Photo of Benoit MarchalBenoit Marchal is a Belgian consultant. He is the author of XML by Example and other XML books. Contact Benoit bmarchal@pineapplesoft.com for help with your XML projects.



22 May 2003

Also available in Japanese

Most discussions on schemas center on the best possible vocabularies or on how to organize a schema efficiently (Russian dolls, Venetian blinds, salami slices, and so on). Also, the dispute about the most appropriate schema language is ongoing -- is it DTDs, W3C's XML Schema, or OASIS' Relax NG?

These are important considerations. Yet when you design an XML application, it's even more important to know what to do with the schema. This tip discusses new features in Java API for XML Processing (JAXP) 1.2 that give you more flexibility in validating documents against schemas.

Validating documents

Typically, an application validates XML documents against a list of known schemas as part of its error handling. Schemas describe the vocabulary: the names of elements, the attributes, and their datatypes (such as integer, string, and date). If a document validates against a schema, it conforms to a vocabulary that the application recognizes. Validating is useful -- after all, what's the point in processing documents if the application does not recognize the elements?

Yet to be of any use, it is important that the application validate against a known schema, which, until JAXP 1.2, was easier said than done. For instance, how do you associate a document to its schema in a portable way? In most cases, through the xsi:schemaLocation attribute. The attribute takes pairs of namespace URIs and the associated schema file (there's an xsi:noNamespaceSchemaLocation attribute for documents with no namespaces). In Listing 1, the schemaLocation attribute associates the http://ananas.org/2003/tips/validate namespace to the file simple.xsd.
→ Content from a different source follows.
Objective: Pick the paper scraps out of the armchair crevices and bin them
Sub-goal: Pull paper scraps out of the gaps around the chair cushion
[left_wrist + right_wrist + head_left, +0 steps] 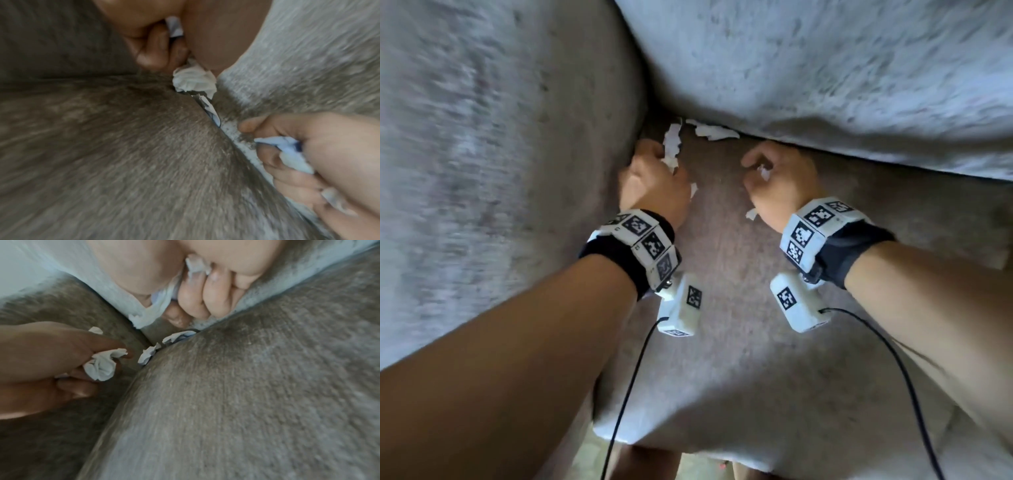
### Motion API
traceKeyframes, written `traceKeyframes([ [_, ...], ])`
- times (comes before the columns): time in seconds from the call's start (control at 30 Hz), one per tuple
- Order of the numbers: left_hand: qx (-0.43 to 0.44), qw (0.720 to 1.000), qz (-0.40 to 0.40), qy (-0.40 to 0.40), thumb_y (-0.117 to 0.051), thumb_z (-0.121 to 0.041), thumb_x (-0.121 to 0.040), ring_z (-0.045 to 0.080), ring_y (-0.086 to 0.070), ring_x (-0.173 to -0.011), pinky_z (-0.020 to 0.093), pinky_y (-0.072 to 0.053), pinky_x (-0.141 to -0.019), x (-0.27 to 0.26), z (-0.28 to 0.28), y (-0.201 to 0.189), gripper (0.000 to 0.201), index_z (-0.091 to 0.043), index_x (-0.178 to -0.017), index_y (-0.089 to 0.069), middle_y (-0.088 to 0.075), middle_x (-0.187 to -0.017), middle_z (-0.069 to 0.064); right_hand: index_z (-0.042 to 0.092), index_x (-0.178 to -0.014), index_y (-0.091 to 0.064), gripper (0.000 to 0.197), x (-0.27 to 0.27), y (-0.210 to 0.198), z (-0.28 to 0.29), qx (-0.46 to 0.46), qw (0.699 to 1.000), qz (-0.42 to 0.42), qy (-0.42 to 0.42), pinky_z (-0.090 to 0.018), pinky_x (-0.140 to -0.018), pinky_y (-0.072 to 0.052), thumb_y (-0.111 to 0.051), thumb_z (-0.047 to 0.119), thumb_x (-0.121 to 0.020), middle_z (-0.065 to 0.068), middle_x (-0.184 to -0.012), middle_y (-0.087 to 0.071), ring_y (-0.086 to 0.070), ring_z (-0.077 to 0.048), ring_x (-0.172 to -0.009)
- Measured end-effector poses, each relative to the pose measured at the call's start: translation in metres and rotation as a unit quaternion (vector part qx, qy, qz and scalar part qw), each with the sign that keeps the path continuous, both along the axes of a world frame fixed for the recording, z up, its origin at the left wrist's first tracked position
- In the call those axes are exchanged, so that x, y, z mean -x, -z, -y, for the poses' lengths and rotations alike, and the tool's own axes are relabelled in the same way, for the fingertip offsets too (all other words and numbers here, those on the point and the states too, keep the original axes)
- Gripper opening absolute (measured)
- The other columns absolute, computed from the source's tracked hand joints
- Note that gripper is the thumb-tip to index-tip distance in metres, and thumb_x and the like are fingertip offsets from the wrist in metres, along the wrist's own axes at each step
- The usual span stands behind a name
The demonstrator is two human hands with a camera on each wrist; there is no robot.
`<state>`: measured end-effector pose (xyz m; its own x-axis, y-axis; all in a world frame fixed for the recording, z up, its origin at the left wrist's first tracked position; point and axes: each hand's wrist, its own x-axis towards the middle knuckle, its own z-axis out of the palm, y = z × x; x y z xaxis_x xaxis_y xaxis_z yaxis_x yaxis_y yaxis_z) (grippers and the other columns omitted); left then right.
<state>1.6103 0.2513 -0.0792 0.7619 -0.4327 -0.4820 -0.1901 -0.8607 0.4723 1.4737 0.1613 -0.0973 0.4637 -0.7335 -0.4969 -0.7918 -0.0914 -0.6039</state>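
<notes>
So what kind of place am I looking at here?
Probably a living room, seen close in: a grey plush armchair, its seat cushion meeting the backrest, with torn paper scraps wedged in the crevice.

My arms are bare. On my left wrist, lower centre-left of the head view, I wear a black fabric wristband [616, 260] ringed by white blocks printed with black square codes [645, 243]. A white coded camera box [681, 310] hangs below it, trailing a thin black cable [626, 397]. My right wrist, at centre right, wears a matching set.
</notes>
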Motion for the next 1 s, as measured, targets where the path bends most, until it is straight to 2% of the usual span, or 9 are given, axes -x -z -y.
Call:
traceKeyframes([
  [0.1,0.000,1.000,0.012,0.012,-0.058,-0.029,-0.091,0.030,-0.061,-0.108,0.027,-0.045,-0.083,-0.007,0.007,0.010,0.037,-0.016,-0.126,-0.058,-0.067,-0.116,0.010,0.025,-0.095,-0.064,0.016,0.006,0.002,-0.001,0.008,1.000,0.017,0.007,-0.018,-0.062,-0.048,-0.053,0.017,-0.086,0.020,-0.062,-0.055,-0.056,-0.003,-0.051],
  [0.2,-0.008,0.999,0.025,0.021,-0.060,-0.033,-0.091,0.031,-0.061,-0.110,0.028,-0.046,-0.086,-0.008,0.013,0.019,0.040,-0.016,-0.127,-0.057,-0.067,-0.119,0.010,0.022,-0.098,-0.066,0.018,0.011,0.003,-0.002,0.026,0.999,0.016,0.012,-0.021,-0.072,-0.044,-0.057,0.018,-0.084,0.011,-0.072,-0.059,-0.062,-0.015,-0.071],
  [0.3,-0.024,0.999,0.033,0.029,-0.059,-0.041,-0.092,0.032,-0.060,-0.112,0.028,-0.045,-0.084,-0.010,0.020,0.027,0.043,-0.015,-0.127,-0.057,-0.064,-0.123,0.012,0.024,-0.099,-0.066,0.018,0.017,0.006,-0.001,0.029,0.999,0.012,0.021,-0.016,-0.071,-0.041,-0.059,0.022,-0.083,0.009,-0.082,-0.064,-0.062,-0.012,-0.079],
  [0.4,-0.037,0.998,0.032,0.041,-0.059,-0.041,-0.092,0.034,-0.060,-0.112,0.034,-0.047,-0.087,-0.017,0.026,0.035,0.042,-0.012,-0.122,-0.058,-0.064,-0.121,0.016,0.025,-0.102,-0.066,0.018,0.022,0.010,-0.002,0.032,0.999,0.005,0.009,-0.023,-0.080,-0.047,-0.058,0.025,-0.086,0.005,-0.100,-0.069,-0.063,-0.014,-0.090],
  [0.57,-0.020,0.996,0.031,0.076,-0.054,-0.026,-0.093,0.039,-0.063,-0.101,0.037,-0.049,-0.079,-0.021,0.023,0.039,0.026,-0.003,-0.100,-0.064,-0.068,-0.108,0.022,0.026,-0.104,-0.065,0.021,0.014,0.015,-0.001,0.038,0.999,0.005,0.030,-0.031,-0.086,-0.050,-0.056,0.039,-0.091,0.008,-0.104,-0.070,-0.064,-0.019,-0.096],
  [0.7,-0.002,0.998,-0.018,0.052,-0.043,-0.039,-0.080,0.037,-0.064,-0.100,0.035,-0.051,-0.080,-0.016,0.010,0.035,0.050,0.000,-0.103,-0.065,-0.069,-0.108,0.020,0.027,-0.111,-0.064,0.026,-0.009,0.011,0.005,0.032,1.000,0.000,0.001,-0.023,-0.086,-0.046,-0.054,0.042,-0.091,0.008,-0.111,-0.068,-0.063,-0.017,-0.101],
  [0.8,0.013,0.997,-0.063,0.036,-0.041,-0.037,-0.067,0.031,-0.063,-0.110,0.037,-0.051,-0.094,-0.014,-0.004,0.027,0.066,-0.015,-0.126,-0.064,-0.068,-0.119,0.010,0.029,-0.124,-0.058,0.034,-0.032,0.009,0.006,0.028,0.999,-0.002,-0.029,-0.026,-0.091,-0.046,-0.054,0.039,-0.092,0.002,-0.117,-0.067,-0.060,-0.022,-0.109],
  [0.87,0.033,0.995,-0.092,0.005,-0.043,-0.034,-0.066,0.029,-0.066,-0.104,0.041,-0.054,-0.091,-0.014,-0.016,0.025,0.063,-0.026,-0.125,-0.064,-0.070,-0.112,0.004,0.030,-0.127,-0.056,0.037,-0.046,0.010,0.007,0.029,0.999,0.003,-0.038,-0.030,-0.095,-0.047,-0.055,0.036,-0.091,0.001,-0.120,-0.066,-0.060,-0.024,-0.112],
  [1.0,0.029,0.988,-0.141,-0.054,-0.047,-0.043,-0.061,0.030,-0.069,-0.094,0.044,-0.057,-0.084,-0.010,-0.034,0.015,0.063,-0.020,-0.117,-0.068,-0.073,-0.102,0.002,0.027,-0.117,-0.061,0.031,-0.063,0.020,0.009,0.018,0.999,-0.019,-0.045,-0.026,-0.087,-0.049,-0.054,0.031,-0.087,0.000,-0.109,-0.069,-0.065,-0.022,-0.101],
])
Listing 1. XML document with an xsi:schemaLocation attribute
<?xml version="1.0"?>
<simple:Root
   xmlns:simple="http://ananas.org/2003/tips/validate"
   xmlns:xsi="http://www.w3.org/2001/XMLSchema-instance"
   xsi:schemaLocation="http://ananas.org/2003/tips/validate simple.xsd">
      Document content comes here.
</simple:Root>

The attribute is a simple solution for managing XML schemas, but it has one big flaw: It assumes that your application can control the xsi:schemaLocation attribute. Depending on your application, this may or may not be the case. Consider the following scenarios:

  • An XML editor, such as Corel XMetaL or XMLmind XML Editor, lets you change the xsi:schemaLocation attribute so it points to the appropriate file.
  • A Web publishing framework such as XM or Cocoon may expect that writers set the xsi:schemaLocation correctly, which may not be the case if several authors have contributed to the site.
  • An electronic commerce server that processes incoming XML documents needs to validate the documents, but may not be able to trust that the other party has set the schema correctly.
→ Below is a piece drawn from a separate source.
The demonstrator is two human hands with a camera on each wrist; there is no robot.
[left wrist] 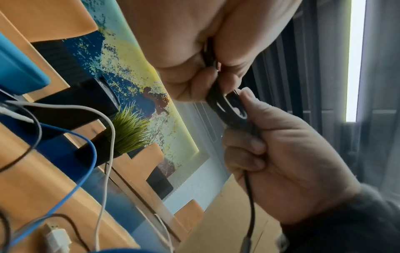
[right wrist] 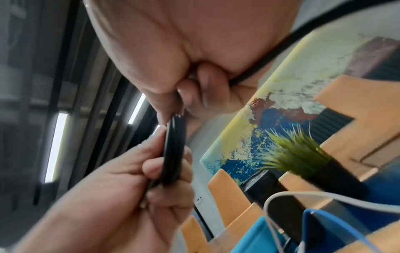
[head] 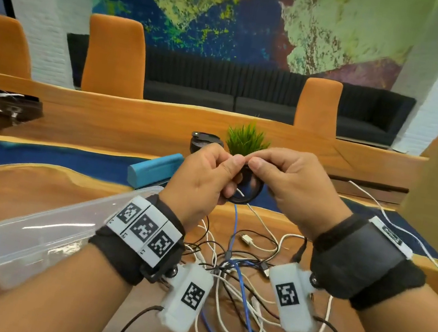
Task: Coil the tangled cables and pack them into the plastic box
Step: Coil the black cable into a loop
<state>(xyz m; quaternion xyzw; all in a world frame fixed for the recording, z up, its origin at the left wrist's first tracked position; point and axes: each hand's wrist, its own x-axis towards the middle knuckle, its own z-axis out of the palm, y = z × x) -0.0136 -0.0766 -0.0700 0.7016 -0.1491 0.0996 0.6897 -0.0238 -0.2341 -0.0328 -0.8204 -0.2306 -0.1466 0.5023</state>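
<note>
A small black cable coil [head: 248, 192] is held up above the table between both hands. My left hand [head: 228, 173] grips its left side with curled fingers. My right hand [head: 265, 170] pinches its top and right side; the thumbs nearly meet over a thin white strip. In the left wrist view the coil [left wrist: 229, 109] sits between my left hand [left wrist: 207, 75] and right hand [left wrist: 249, 123], with a black tail [left wrist: 251, 205] hanging down. The right wrist view shows the coil [right wrist: 174, 150] edge-on. Tangled white, blue and black cables [head: 246, 274] lie below. The clear plastic box [head: 25, 243] lies left.
A blue case [head: 153, 168] lies behind the box. A potted green plant [head: 246, 141] and a black round object [head: 204, 141] stand behind the hands. A white cable [head: 393, 227] trails off to the right. Orange chairs [head: 114, 58] line the table's far side.
</note>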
As these scenarios illustrate, the xsi:schemaLocation attribute works well in small-scale applications, but it becomes increasingly difficult to manage in more distributed environments. Among other things, for example, the chances are small that the schema will be stored under the same name on different computers.

By definition, an application validates a document if there's a risk that the document is incorrect. The validation cannot be robust if it depends on the content of the document, such as xsi:schemaLocation. Why would the attribute be more correct than the rest of the document? Clearly another solution is needed, one that puts more control in the hands of the application.


Schema support in JAXP 1.2

URIs and properties

JAXP uses URIs as identifiers for properties and attributes, which is consistent with the use of URIs as namespace identifiers. Unfortunately, this use of URIs may be slightly confusing. Users have come to expect that anything that starts with is a Web site. Not in this case: Those URIs are identifiers, and if you try to visit them in a browser, you'll most likely be greeted by a "404 - File not found" error message.

The schema specification correctly recognizes the lack of robustness due to xsi:schemaLocation. According to the specification, xsi:schemaLocation is only a hint to the parser and the parser may use other means to decide which schema to apply. Unfortunately the specification does not say what those other means should be. JAXP 1.2, a maintenance release for JAXP, fills in the blanks by providing a standard mechanism on the Java platform.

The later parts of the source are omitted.